Lecture Notes: Introduction to Artificial Intelligence
1. What is Artificial Intelligence?
Artificial Intelligence (AI) is the field of computer science dedicated to creating systems that can
perform tasks that normally require human intelligence.
These tasks include:
Problem-solving
Learning from experience
Understanding natural language
Recognizing patterns
Decision-making
2. Core Definitions
Weak AI (Narrow AI): Systems designed to perform specific tasks (e.g., chatbots,
recommendation systems).
Strong AI (General AI): Hypothetical AI that can perform any intellectual task a human can.
Machine Learning (ML): A subset of AI that allows systems to learn from data.
Deep Learning: A type of ML that uses neural networks with many layers.
3. Brief History of AI
3.1 Early Foundations
1940s–1950s: Theoretical groundwork by Alan Turing ("Can machines think?").
Development of early digital computers.
3.2 The Birth of AI
1956: Dartmouth Conference — the term "Artificial Intelligence" coined by John McCarthy.
Early programs solved logic problems and played games.
3.3 The AI Winters
1970s & late 1980s: Funding and interest dropped due to limited progress.
3.4 Modern AI Boom
2000s onwards: Advances in computational power, big data, and algorithms led to
breakthroughs in speech recognition, vision, and language processing.
4. Key AI Techniques
4.1 Search and Optimization
Algorithms like A*, Dijkstra’s used for pathfinding and problem-solving.
4.2 Knowledge Representation
Ontologies and logic-based systems to store and use knowledge.
4.3 Machine Learning
Supervised learning: Model trained on labeled data.
Unsupervised learning: Model finds hidden patterns in data.
Reinforcement learning: Model learns by trial and error, receiving rewards or penalties.
4.4 Natural Language Processing (NLP)
Understanding and generating human language.
Applications: translation, sentiment analysis, chatbots.
4.5 Computer Vision
Interpreting images and videos.
Applications: facial recognition, medical imaging.
5. AI System Components
Data: Raw material for training and improving models.

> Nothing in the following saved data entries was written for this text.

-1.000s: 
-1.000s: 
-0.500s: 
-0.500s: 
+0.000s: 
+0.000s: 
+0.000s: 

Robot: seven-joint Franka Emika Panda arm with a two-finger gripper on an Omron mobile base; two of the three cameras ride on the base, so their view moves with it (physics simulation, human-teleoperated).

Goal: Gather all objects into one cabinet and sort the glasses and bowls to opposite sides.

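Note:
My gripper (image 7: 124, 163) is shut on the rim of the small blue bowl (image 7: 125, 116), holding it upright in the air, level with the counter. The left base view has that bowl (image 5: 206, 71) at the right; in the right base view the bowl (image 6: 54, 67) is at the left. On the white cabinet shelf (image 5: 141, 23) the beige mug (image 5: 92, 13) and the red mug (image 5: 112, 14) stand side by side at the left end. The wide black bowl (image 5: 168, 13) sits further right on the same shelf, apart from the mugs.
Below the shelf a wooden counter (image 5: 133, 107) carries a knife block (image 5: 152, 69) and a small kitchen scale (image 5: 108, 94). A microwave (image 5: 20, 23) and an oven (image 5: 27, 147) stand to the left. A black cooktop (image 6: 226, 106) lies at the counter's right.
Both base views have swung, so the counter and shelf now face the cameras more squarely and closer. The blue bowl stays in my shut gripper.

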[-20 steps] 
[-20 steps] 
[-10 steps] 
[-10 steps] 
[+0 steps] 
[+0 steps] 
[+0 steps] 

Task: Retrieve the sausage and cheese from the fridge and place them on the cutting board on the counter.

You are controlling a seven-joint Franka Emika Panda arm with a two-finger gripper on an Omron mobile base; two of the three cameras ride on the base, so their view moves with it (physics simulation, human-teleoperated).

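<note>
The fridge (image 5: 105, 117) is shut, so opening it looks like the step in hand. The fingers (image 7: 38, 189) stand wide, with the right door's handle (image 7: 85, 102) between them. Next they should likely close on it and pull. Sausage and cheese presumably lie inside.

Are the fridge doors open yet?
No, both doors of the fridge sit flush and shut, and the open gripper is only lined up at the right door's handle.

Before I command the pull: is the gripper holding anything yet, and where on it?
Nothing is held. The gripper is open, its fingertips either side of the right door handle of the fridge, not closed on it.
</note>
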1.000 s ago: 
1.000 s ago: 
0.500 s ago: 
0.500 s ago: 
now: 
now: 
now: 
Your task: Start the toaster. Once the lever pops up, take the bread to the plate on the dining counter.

Algorithms: Mathematical instructions for learning and decision-making.
Computing Power: Hardware like GPUs and TPUs.
Evaluation Metrics: Accuracy, precision, recall, F1 score.
6. Applications of AI
6.1 Healthcare
Diagnosis assistance (e.g., detecting cancer in scans).
Drug discovery.
Personalized treatment recommendations.
6.2 Finance
Fraud detection.
Algorithmic trading.
Customer service chatbots.
6.3 Transportation
Self-driving cars.
Traffic management systems.
6.4 Education
Adaptive learning platforms.
Automated grading.
6.5 Manufacturing
Predictive maintenance.
Quality control using computer vision.
6.6 Everyday Life
Voice assistants (Siri, Alexa).
Personalized recommendations (Netflix, YouTube).
7. Benefits of AI
Handles repetitive and dangerous tasks.
Processes vast amounts of data quickly.
Can work continuously without fatigue.
Improves decision-making with predictive analytics.
8. Challenges and Limitations
Bias in AI: Models can reflect and amplify human biases.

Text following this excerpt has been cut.